Consistency and Dirty Reads
Elasticsearch uses a near real-time search model. Understanding when your reads are real-time vs. eventually consistent is critical to avoiding subtle concurrency bugs.
How Elasticsearch Segments Work
When you index (write) a document, Elasticsearch immediately writes it to the transaction log (translog) and an in-memory buffer. The document is retrievable by ID at this point through the realtime GET path. However, it is not searchable until the next refresh, which flushes the buffer into a searchable segment (default: every 1 second).

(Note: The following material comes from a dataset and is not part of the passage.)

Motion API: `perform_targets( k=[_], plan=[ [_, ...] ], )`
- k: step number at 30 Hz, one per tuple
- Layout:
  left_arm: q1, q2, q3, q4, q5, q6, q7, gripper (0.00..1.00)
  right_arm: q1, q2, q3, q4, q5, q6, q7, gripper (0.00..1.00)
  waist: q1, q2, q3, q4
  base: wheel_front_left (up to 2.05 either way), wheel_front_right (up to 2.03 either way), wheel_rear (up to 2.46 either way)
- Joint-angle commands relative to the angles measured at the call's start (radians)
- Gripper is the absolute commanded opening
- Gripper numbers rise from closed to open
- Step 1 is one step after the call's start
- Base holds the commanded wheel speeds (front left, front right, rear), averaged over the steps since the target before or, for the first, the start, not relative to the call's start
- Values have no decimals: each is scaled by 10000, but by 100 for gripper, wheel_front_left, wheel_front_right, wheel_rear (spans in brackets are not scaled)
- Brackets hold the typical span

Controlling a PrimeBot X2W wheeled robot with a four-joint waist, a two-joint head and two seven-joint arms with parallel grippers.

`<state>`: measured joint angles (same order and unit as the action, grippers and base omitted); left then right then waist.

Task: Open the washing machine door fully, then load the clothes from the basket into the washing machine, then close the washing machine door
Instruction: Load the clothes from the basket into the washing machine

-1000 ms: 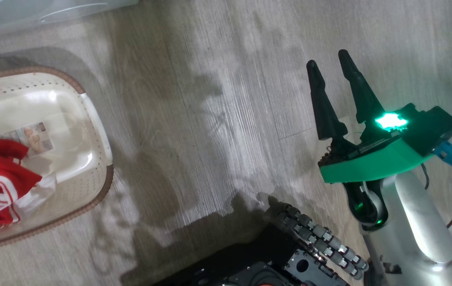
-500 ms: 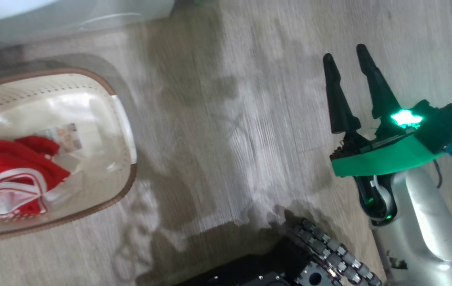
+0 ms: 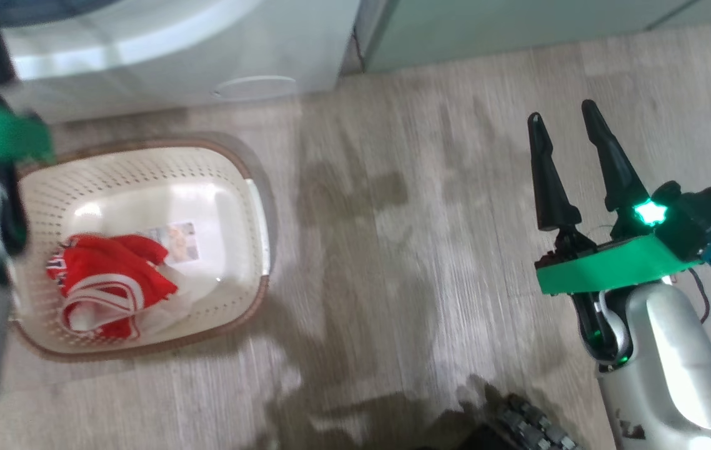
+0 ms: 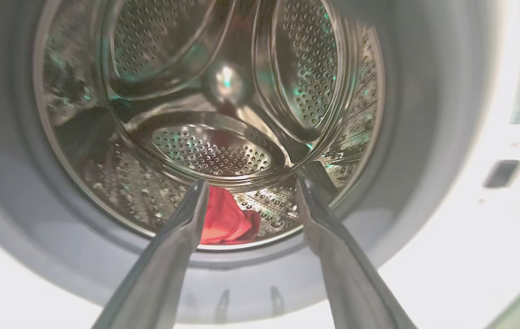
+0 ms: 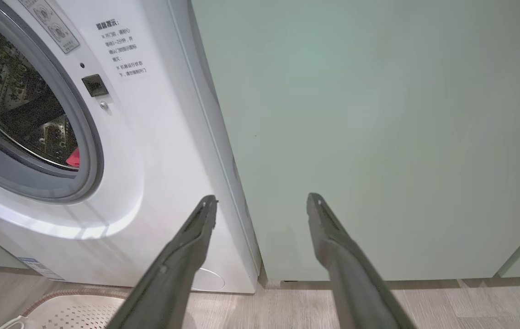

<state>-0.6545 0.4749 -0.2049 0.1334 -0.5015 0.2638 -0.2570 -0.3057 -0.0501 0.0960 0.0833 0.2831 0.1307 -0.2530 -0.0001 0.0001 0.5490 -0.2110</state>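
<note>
Left end effector [image 4: 252,183], spread empty, faces the open washing machine [image 4: 452,237].

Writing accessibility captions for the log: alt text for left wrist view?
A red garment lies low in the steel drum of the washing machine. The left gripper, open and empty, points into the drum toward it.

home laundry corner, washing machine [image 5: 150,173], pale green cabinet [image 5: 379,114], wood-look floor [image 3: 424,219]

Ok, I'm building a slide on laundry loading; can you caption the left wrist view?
Open left gripper faces the steel drum, one red garment lying inside.
</note>
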Motion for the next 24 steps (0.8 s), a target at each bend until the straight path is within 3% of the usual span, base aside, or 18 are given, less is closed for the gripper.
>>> perform_targets(
  k=[1,5,13,24],
  plan=[
    [501,245,466,-824,262,218,-41,100,273,-1,108,-234,-109,0,-84,100,1,-1,-414,323,0,0,0],
    [2009,4,456,-2026,645,454,-44,100,353,-1,-45,-201,-316,0,-15,100,1,-1,-830,538,0,0,0],
    [4147,-721,289,-2963,1095,645,-46,100,775,-1,-470,-230,-696,0,289,100,1,-1,-1931,984,0,0,0],
    [5903,-1600,259,-2877,1521,456,-46,100,1865,-1,-1022,-570,-1048,0,914,100,1,-1,-3575,1585,0,0,0]
  ],
)
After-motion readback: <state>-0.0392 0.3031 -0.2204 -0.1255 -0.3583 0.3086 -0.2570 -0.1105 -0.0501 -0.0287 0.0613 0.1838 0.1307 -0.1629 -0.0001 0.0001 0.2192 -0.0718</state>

This creates two fundamentally different read paths:
- GET path (real-time): Reads directly from the transaction log. Returns the latest version of a document immediately after a write, even before a refresh.
- Search path (near real-time): Queries the searchable segments, which lag behind writes by up to the refresh interval. Writes that haven't been refreshed yet are invisible -- this is a dirty read.
Repository Operations by Consistency
| Operation | Real-Time? | ES API Used | Notes |
|---|---|---|---|
GetByIdAsync | ✅ Yes | GET API | Falls back to Search when model has a parent and no routing is provided |
GetByIdsAsync | ✅ Yes | Multi-GET API | Falls back to Search for unrouted parent documents or multi-index |
ExistsAsync(id) | ✅ Yes | GET API / Document Exists API | Uses Document Exists API (no soft deletes) or GET API with source filter (soft deletes). Falls back to Search only for unrouted parent documents |
ExistsAsync(query) | ❌ No | Search API (size: 0) | Always Search, even with .Id(id) combined with field filters |
FindAsync | ❌ No | Search API | Subject to refresh interval |
FindOneAsync | ❌ No | Search API (size: 1) | Subject to refresh interval |
CountAsync | ❌ No | Search API (size: 0) | Uses Search (not the Count API) to support aggregations |
GetAllAsync | ❌ No | Search API | Delegates to FindAsync with an empty query |
BatchProcessAsync | ❌ No | Search API | Iterates with search-after paging via FindAsAsync |
The Dirty Read Problem
Any method using the search path can return stale results during the refresh window:
var employee = await repository.AddAsync(new Employee
{
CompanyId = "company-123",
Name = "Jane Doe"
});
// Search path -- might NOT find the employee yet (dirty read)
var hit = await repository.FindOneAsync(q => q.FieldEquals(e => e.CompanyId, employee.CompanyId));
// hit.Document could be null!
// GET path -- WILL find it immediately (real-time)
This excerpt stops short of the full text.